Postural drainage has been paired with CPT in the belief that certain head-down positions would aid mucus clearance. These positions may induce gastroesophageal reflux and, in turn, aggravate lung disease.⁶ A recent study⁷ showed that patients with CF who practiced postural drainage with CPT had worse chest-radiograph scores and pulmonary-function tests after 5 years than matched patients who performed CPT without head-down positioning. These patients, however, were healthy, nonhospitalized children with CF. In the intubated patient, Berney et al⁸ found that a head-down position during CPT improved sputum production, peak expiratory flow, and lung compliance, when compared with results for patients lying on their sides. This study is encouraging for patients in the ICU and should be repeated with a larger sample size.

A large amount of effort and money has been invested in HFCW devices. These work through a vest that rapidly inflates and deflates. HFCW devices are attractive, since the patient can operate them and achieve greater independence. Studies^2,9,10 in patients with CF have shown results similar to those for CPT. HFCW devices have yet to be studied in acute respiratory care.
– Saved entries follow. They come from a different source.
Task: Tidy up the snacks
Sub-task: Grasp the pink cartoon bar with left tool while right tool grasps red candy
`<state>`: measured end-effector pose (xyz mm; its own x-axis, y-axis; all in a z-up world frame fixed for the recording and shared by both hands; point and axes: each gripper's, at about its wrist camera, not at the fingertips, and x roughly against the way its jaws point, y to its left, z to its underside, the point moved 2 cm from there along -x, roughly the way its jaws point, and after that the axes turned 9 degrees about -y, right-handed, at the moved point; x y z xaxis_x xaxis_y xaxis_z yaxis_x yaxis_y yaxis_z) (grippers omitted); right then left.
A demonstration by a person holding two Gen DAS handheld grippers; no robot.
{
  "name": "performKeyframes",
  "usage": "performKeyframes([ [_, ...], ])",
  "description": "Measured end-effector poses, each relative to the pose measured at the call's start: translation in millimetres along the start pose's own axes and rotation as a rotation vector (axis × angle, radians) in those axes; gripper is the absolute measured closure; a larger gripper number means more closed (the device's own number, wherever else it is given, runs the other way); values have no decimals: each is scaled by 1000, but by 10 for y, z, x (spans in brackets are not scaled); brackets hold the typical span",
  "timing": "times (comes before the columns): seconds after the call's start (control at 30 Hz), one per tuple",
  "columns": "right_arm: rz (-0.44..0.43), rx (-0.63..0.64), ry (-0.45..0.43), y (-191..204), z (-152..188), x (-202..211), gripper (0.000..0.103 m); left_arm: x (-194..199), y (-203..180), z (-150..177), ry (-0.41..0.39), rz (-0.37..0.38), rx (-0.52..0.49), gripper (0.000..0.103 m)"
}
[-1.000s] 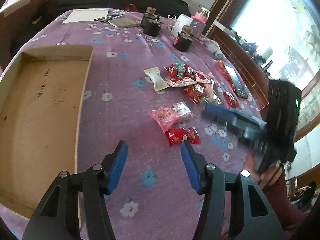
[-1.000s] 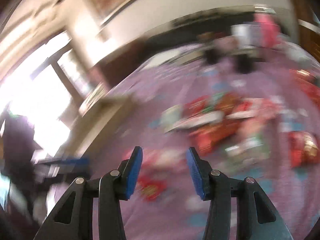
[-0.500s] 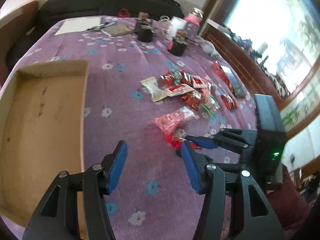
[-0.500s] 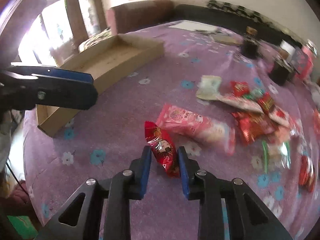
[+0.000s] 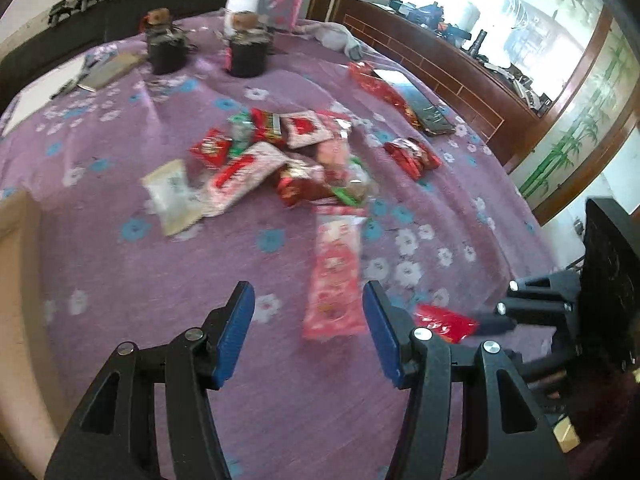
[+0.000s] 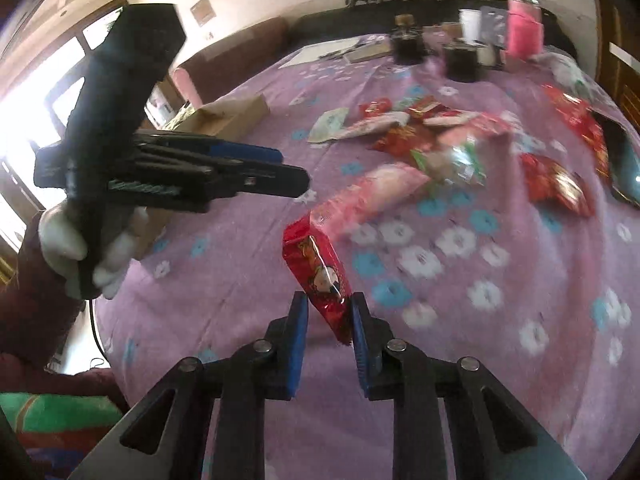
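Item: red snack packet (image 6: 320, 276), clenched in my right tongs (image 6: 330, 320), lower centre, for boxing. Left tongs (image 5: 306, 330) released, straddling pink packet (image 5: 334, 276), next pick.

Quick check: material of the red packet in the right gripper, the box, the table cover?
Red packet: looks like glossy plastic or foil film; it glints and creases. Box: plain brown cardboard, matte, apparently unprinted. Table cover: seems woven fabric, matte purple with a flower print; it wrinkles softly.
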<state>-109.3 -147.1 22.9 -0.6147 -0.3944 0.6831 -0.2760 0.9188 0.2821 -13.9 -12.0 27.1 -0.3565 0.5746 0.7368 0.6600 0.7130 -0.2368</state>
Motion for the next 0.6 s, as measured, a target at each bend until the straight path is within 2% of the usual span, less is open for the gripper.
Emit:
performKeyframes([
  [0.1,21,-7,4,-19,112,92,87,-126,-125,-8,3,15,5,47],
  [0.17,16,-18,4,-26,159,122,88,-224,-196,-20,7,-1,-7,43],
  [0.27,26,-20,-10,-42,183,149,88,-373,-270,-26,24,-42,-31,42],
  [0.37,71,-27,-49,-63,163,171,82,-452,-296,-37,19,-76,-41,43],
  [0.4,72,-26,-55,-67,161,179,77,-465,-302,-38,21,-79,-42,43],
  [0.47,84,-27,-70,-65,155,171,75,-459,-334,-32,19,-106,-61,65],
  [0.5,86,-30,-70,-58,144,151,75,-462,-346,-25,24,-121,-74,81],
  [0.57,98,-70,-68,-111,119,107,68,-447,-352,-6,28,-129,-71,81],
  [0.6,115,-102,-69,-164,105,91,57,-443,-352,2,28,-135,-70,81],
])
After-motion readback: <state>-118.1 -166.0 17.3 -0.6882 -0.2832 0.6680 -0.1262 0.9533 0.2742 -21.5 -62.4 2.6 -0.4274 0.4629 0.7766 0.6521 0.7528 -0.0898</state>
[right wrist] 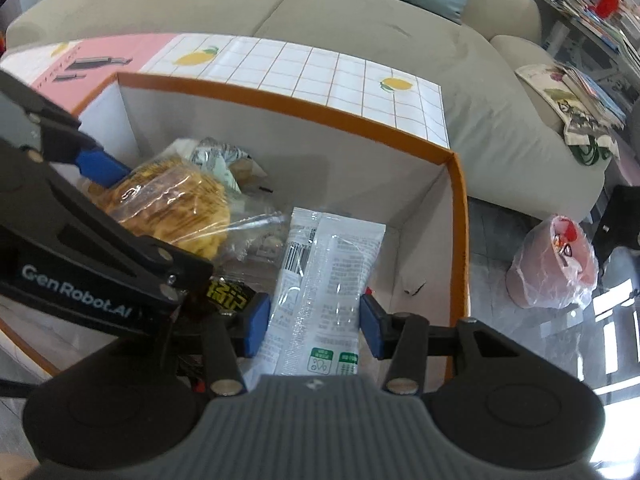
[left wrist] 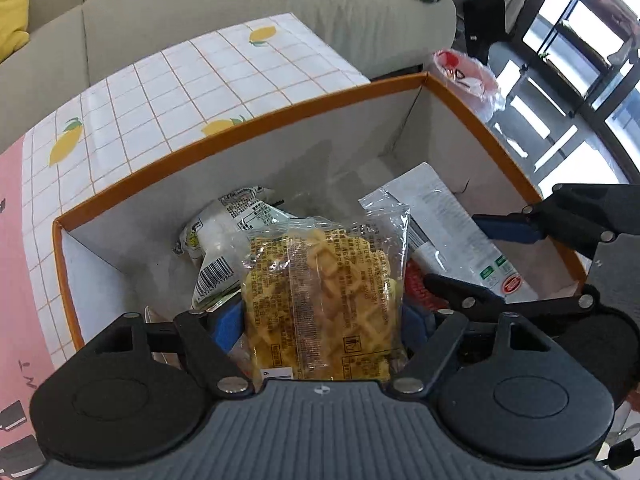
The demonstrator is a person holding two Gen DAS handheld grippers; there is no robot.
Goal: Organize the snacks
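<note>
An orange-rimmed cardboard box (left wrist: 240,128) (right wrist: 320,116) with white inner walls holds several snack packets. My left gripper (left wrist: 320,322) is down inside it, with a clear packet of yellow waffle snacks (left wrist: 324,300) (right wrist: 180,208) standing between its blue pads; the jaws are wide and I see no squeeze on the packet. My right gripper (right wrist: 313,326) is shut on a long white packet (right wrist: 324,280) (left wrist: 448,232) that slants into the box's right half. A green-and-white packet with a barcode (left wrist: 224,240) lies behind the waffles. A black-and-yellow packet (right wrist: 230,294) lies under the left gripper.
The box stands on a table with a lemon-print grid cloth (left wrist: 180,80) (right wrist: 320,68) and a pink part at the left. A grey sofa (left wrist: 280,0) (right wrist: 360,12) runs behind. A pink plastic bag (right wrist: 556,264) sits on the floor at the right. Magazines (right wrist: 580,92) lie on the sofa's arm.
</note>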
Physical therapies directed at the airway include intra-percussive pulmonary ventilation (IPV), the use of cough-assisting devices, and flexible bronchoscopy. Due to the discomfort associated with chest-wall therapies, investigators have attempted to improve mucus clearance directly. IPV delivers pressures oscillating between 5 and 35 cm H2O through a mouthpiece to the airways in order to loosen mucus and improve clearance.10 IPV, like HFCW devices, has exhibited clinical results and patient preferences similar to those for CPT.²

Devices to assist coughing have been available for decades. They provide a large inspiration followed by a negative pressure to improve mucus clearance in patients with poor diaphragmatic function. The use of cough-assisting devices has been shown to improve cough and prevent pulmonary complications.^11,12 Patients with weak coughs and atelectasis warrant a trial of a cough-assisting device before more invasive procedures are attempted.

Flexible bronchoscopy is a well-tolerated, minimally invasive procedure that is most frequently used for diagnostic purposes.¹³ A recent study¹³ showed that, in pediatric ICU patients with lobar or segmental lung collapse, 75% had re-expansion visible in chest radiographs after flexible bronchoscopy.
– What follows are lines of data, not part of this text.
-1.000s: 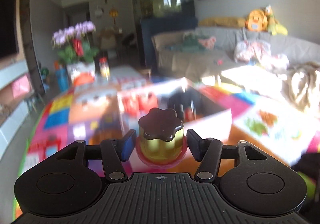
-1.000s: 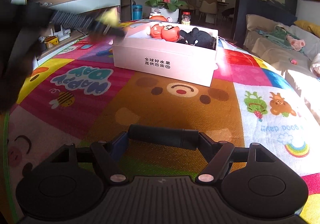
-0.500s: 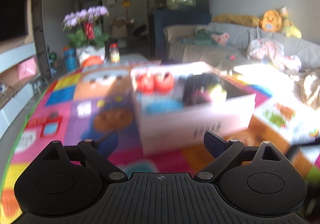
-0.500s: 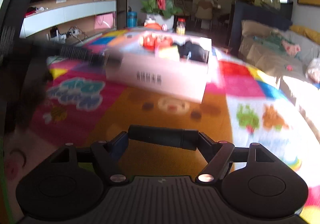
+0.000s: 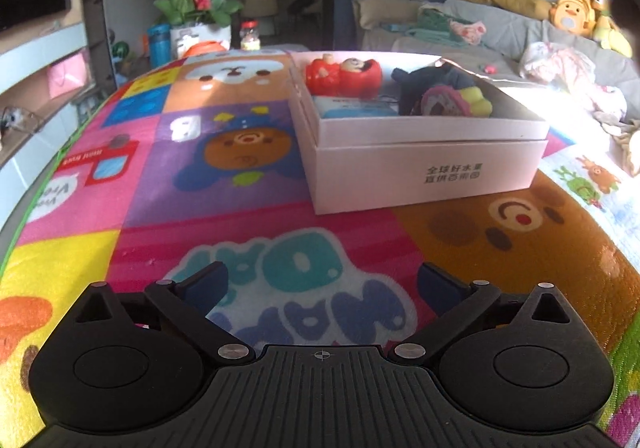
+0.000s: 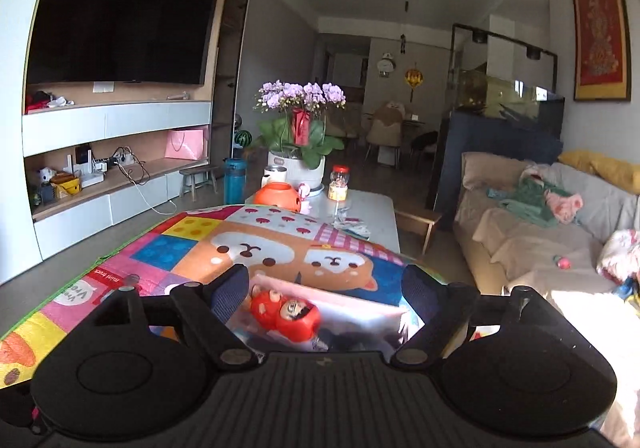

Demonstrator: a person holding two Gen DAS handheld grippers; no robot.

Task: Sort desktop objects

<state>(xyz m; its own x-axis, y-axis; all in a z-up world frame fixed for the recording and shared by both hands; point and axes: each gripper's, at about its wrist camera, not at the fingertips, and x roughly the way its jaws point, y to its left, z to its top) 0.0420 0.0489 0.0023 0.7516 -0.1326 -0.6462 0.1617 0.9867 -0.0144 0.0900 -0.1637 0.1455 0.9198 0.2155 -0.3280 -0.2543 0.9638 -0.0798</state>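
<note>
We are holding our left gripper (image 5: pixel 322 284) low over the bright cartoon-printed play mat (image 5: pixel 224 183); its jaws have just been opening and are now standing spread wide with nothing but the mat's lettering showing between them. The white cardboard box (image 5: pixel 424 167) is sitting on the mat ahead, toward the mat's right edge, with its top open. Inside it, a red rounded plastic toy (image 5: pixel 344 76) is lying along the far wall, a dark plush toy (image 5: pixel 432 81) is lying beside it, and a pink-and-yellow round object (image 5: pixel 456 103) is resting against the plush. Our right gripper (image 6: pixel 326 294) is hanging above the box, and its jaws have just been opening too: they are standing apart, empty, framing the red toy below.
</note>
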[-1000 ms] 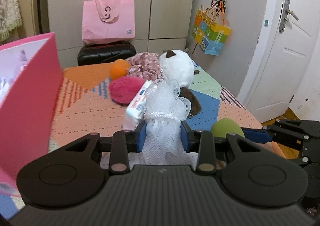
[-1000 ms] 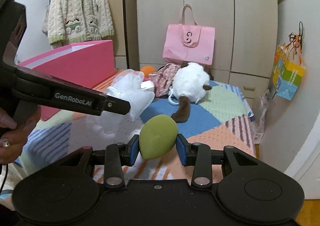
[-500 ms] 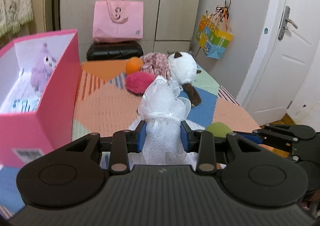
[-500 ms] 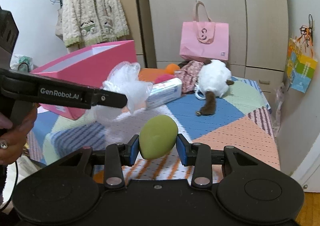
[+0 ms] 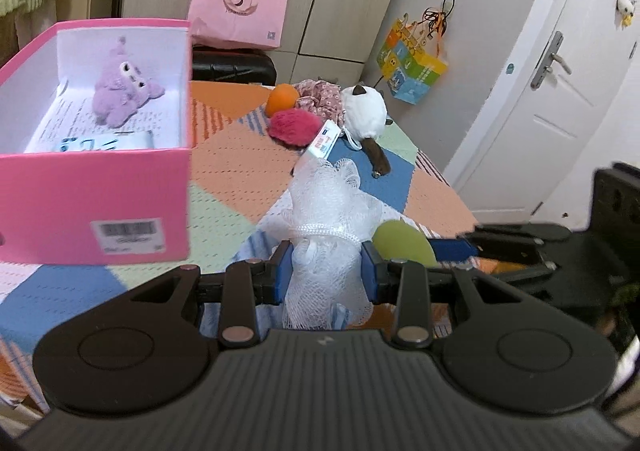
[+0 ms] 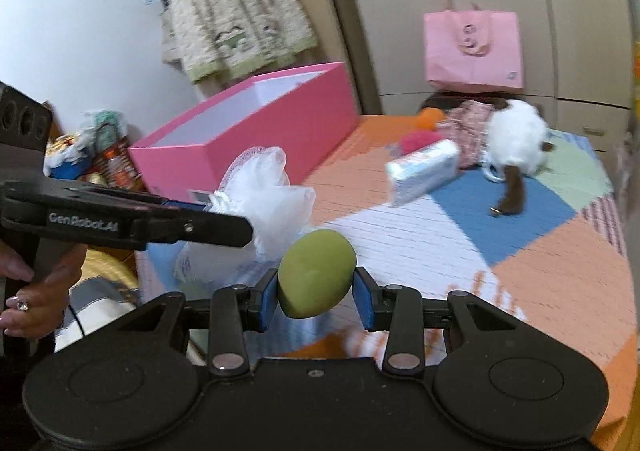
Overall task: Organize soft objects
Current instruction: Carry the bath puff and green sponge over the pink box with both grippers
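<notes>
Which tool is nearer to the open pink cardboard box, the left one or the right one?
Left. The left tool, holding the white mesh bath puff, is just beside the open pink cardboard box. The right tool, holding the green egg-shaped sponge, is farther out.

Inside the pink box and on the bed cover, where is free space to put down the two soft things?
In the pink box the floor is bare right of the purple plush. The bed cover is bare between the box and the magenta pompom. It is crowded around the white plush, orange ball and tissue pack.

pink tote bag [image 5: 239, 7] on black case [image 5: 234, 67] | cardigan [image 6: 236, 3] hanging | door [image 5: 560, 99] shut
</notes>
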Available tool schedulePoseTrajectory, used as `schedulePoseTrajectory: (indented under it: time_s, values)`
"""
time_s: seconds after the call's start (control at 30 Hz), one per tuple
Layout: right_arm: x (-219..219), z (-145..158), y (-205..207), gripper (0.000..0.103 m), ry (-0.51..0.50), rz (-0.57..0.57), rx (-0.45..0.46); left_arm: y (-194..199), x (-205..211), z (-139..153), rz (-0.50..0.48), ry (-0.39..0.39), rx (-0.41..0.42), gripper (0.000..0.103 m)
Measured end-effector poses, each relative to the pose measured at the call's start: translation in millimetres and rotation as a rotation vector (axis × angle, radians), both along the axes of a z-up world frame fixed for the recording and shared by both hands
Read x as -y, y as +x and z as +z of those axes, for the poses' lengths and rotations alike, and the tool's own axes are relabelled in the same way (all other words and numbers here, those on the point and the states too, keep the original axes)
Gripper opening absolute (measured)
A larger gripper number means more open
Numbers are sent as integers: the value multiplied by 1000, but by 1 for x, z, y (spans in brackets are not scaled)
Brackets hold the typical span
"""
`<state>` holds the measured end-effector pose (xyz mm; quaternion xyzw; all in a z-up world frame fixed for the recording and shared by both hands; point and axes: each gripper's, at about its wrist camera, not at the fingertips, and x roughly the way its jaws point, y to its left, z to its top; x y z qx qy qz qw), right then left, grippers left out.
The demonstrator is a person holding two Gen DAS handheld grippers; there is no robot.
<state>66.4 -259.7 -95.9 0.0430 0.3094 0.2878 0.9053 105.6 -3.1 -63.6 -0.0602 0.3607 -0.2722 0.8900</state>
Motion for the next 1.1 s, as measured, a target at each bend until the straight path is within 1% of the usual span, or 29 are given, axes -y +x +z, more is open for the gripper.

Other therapies, such as positive expiratory pressure, active cycle of breathing, and autogenic breathing, are used more frequently to maintain lung function in the chronic setting than during acute exacerbations. Patients in the ICU are frequently unable to cooperate with these techniques.
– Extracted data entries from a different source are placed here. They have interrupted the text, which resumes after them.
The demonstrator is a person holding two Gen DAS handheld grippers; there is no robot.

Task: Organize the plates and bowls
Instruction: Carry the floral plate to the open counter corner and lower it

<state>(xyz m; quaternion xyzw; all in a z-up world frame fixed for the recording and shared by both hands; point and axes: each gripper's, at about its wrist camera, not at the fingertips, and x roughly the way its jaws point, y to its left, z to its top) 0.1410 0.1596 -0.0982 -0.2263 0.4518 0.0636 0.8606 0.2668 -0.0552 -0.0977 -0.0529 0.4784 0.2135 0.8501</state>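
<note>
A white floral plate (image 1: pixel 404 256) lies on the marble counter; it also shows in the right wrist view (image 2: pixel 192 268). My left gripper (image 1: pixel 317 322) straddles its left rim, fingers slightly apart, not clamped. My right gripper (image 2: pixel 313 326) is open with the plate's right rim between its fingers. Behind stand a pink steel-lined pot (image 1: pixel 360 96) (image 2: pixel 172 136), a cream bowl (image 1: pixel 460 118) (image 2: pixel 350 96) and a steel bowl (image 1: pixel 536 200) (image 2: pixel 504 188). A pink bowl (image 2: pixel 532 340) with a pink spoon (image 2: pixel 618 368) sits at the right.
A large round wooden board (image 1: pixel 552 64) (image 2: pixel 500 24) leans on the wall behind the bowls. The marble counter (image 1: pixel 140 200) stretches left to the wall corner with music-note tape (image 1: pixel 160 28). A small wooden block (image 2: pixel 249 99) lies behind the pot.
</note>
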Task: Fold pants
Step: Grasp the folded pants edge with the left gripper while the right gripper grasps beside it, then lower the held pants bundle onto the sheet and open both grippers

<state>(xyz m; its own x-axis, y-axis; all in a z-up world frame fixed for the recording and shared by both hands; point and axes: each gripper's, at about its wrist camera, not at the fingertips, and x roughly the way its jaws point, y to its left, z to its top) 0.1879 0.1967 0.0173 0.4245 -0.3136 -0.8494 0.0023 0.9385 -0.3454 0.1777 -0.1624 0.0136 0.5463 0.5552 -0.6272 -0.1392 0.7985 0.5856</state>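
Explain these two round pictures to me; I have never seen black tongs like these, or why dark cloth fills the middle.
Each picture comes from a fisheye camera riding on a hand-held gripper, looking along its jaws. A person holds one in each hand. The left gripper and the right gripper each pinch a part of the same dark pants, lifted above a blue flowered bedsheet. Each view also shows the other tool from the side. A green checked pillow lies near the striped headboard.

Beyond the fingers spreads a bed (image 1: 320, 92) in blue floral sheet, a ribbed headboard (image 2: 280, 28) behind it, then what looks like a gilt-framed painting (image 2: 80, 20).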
Pharmacological Airway Clearance
Airway secretions are affected by many different medications. Some medications alter the volume of secretions, while others change their characteristics. Care should be taken to ensure that medications given for nonrespiratory purposes do not lead to further respiratory compromise.

b-Adrenergic agonists have been found to increase ciliary beat frequency.¹⁴ Long-acting b-agonists also have prolonged effects on ciliary activity.¹⁵ In vivo studies¹⁶ have shown increases in alveolar fluid clearance as high as 100% in animals with increased b-agonist receptors. These data support the use of b-agonists for airway clearance, even in the absence of bronchospasm.

Recombinant human deoxyribonuclease (DNase) has been used for years in the treatment of CF.^17,18 By decreasing the viscosity of mucus, DNase has been shown to improve lung function in patients with CF.¹⁹ DNase has also been shown to decrease the viscosity of mucus in patients with non-CF bronchitis.²⁰ Despite a lack of controlled trials, there are multiple reports of successful DNase use in the ICU.²¹ One such report²² found rapid improvement in a patient in status asthmaticus who had undergone flexible bronchoscopy that failed to remove plugs of mucus. DNase was given through the endotracheal tube, and the patient had rapid clinical improvement. Another group²³ reported success with DNase given through a flexible bronchoscope to treat CF patients with isolated mucous plugging who had not responded to prolonged courses of antibiotics and aggressive CPT.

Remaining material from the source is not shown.